- What you will do -
Within the material below, count each line holding the string "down" and return the total alone.

- Dataset excerpt -
● ● ● ● ● ● ●

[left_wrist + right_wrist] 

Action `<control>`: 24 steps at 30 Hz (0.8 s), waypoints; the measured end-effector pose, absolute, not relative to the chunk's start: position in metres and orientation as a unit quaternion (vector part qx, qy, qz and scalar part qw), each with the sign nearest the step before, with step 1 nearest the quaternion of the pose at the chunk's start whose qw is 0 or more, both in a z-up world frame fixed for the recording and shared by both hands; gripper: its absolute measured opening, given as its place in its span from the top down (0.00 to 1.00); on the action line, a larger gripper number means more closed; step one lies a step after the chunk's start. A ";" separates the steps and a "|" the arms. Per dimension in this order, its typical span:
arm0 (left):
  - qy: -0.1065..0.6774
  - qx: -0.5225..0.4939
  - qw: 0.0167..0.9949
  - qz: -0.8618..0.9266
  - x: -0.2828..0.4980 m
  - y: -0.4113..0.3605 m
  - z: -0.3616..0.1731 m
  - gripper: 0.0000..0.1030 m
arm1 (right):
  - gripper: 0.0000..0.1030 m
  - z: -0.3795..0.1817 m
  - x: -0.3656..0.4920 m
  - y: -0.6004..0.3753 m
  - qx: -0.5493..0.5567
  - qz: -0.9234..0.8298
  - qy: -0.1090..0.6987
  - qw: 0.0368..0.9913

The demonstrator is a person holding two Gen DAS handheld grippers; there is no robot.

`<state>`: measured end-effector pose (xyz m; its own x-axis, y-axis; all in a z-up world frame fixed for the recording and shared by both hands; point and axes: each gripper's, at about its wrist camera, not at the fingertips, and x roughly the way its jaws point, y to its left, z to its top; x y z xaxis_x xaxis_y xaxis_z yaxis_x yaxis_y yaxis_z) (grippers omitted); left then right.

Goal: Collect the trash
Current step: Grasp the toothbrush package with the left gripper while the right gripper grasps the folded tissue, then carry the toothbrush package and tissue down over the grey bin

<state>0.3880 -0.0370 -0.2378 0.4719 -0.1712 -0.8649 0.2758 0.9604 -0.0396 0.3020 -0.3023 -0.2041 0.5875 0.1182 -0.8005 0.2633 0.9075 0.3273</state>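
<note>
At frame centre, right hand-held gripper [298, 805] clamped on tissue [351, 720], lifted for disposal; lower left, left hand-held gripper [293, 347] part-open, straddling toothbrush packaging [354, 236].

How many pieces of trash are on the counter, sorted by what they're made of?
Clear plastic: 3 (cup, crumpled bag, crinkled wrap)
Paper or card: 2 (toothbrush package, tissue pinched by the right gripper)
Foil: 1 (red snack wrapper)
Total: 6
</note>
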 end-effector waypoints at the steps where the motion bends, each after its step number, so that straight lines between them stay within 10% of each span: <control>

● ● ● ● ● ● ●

- Answer below -
2